So part of the reason for all this process is so that when you do get to the video creation part, you’re not going to blow a million bucks or burn all of your Al credits at once.

Smart advice. John, what would it be like in your world to be able to remember that much information that Chris just rattled off at any given time?

Well, it doesn’t have to be super solid either. It’s just critically important that, like, as you’re doing it, you’re making notes on the stuff you’ve already tried. Because I’ve had so many projects go awry like this, where you’re like, okay, we just have to pull some levers and make some stuff happen. But then once you’re on the fifth or sixth iteration, you’re like, oh, wait, did we try that one or not? And now you’re wasting time and money. So, you know, it doesn’t have to be a complete word for word transcript of everything you did, but at least make a list of all the decision points. And you’re like, hey, we tried X. And that went really poorly. So don’t try X again. And that way every time you go through, you’ve got a checklist of like, okay, don’t do that, don’t do this. And yeah, it’s just, it can be. A lot of people think it’s great to just kind of go in there and mess with everything, but the reality is, you know, if you’re going to have to stay there until a project’s done, you’ve got to start dropping some breadcrumbs along the way or it’s going to get painful.

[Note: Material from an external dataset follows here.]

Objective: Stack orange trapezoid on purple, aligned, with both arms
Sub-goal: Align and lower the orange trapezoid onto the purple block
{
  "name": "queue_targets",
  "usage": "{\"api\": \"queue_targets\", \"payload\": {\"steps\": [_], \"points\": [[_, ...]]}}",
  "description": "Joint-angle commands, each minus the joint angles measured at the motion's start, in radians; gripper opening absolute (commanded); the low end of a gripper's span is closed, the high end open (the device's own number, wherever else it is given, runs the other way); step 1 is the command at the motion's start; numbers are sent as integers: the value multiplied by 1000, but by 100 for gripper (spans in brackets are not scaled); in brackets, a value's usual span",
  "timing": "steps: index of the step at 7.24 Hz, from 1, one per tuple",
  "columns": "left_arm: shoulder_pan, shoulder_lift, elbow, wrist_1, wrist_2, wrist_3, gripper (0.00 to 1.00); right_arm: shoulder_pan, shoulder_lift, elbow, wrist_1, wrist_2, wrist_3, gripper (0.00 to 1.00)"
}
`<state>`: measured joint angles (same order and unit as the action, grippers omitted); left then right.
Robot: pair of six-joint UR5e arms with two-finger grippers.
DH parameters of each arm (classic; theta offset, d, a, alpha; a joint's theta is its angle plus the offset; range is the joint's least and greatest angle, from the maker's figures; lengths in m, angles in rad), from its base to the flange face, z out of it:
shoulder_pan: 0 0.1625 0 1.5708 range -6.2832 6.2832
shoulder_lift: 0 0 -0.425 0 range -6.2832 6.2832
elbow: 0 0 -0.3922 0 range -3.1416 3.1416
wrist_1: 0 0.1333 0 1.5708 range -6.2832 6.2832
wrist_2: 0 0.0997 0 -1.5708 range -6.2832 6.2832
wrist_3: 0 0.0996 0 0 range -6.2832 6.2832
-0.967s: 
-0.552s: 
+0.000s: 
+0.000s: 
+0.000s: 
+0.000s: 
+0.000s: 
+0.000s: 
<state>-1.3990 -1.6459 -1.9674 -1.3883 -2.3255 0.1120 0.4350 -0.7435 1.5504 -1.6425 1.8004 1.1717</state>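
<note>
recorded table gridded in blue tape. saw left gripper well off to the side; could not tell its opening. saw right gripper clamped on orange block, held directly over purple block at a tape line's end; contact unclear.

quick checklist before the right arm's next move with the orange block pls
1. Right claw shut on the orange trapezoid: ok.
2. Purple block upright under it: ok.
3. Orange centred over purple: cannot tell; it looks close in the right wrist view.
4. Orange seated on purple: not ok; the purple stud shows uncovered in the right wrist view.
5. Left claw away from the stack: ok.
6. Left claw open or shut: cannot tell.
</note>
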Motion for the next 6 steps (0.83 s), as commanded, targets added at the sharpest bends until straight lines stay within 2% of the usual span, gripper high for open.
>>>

Yep, exactly. So we have now our entire creative brief, which is all built out based on the information we provide. And this is really terrific because it has built out a lot of the information that you would want in a great brief. Like if you were a creative director and someone came back with this, which is like a four page brief, they’d be overjoyed, like, oh great, I don’t have to ask pester you for all these questions. So that’s what we, that’s the where we are right now. So our next step is. Okay, well this is good. Now we need a script. So we need like a shot by shot script so that we know what to generate. So say let’s come up with some script candidates aligned with the brief. The 32nd countdown is one portion that has a simple numeric countdown.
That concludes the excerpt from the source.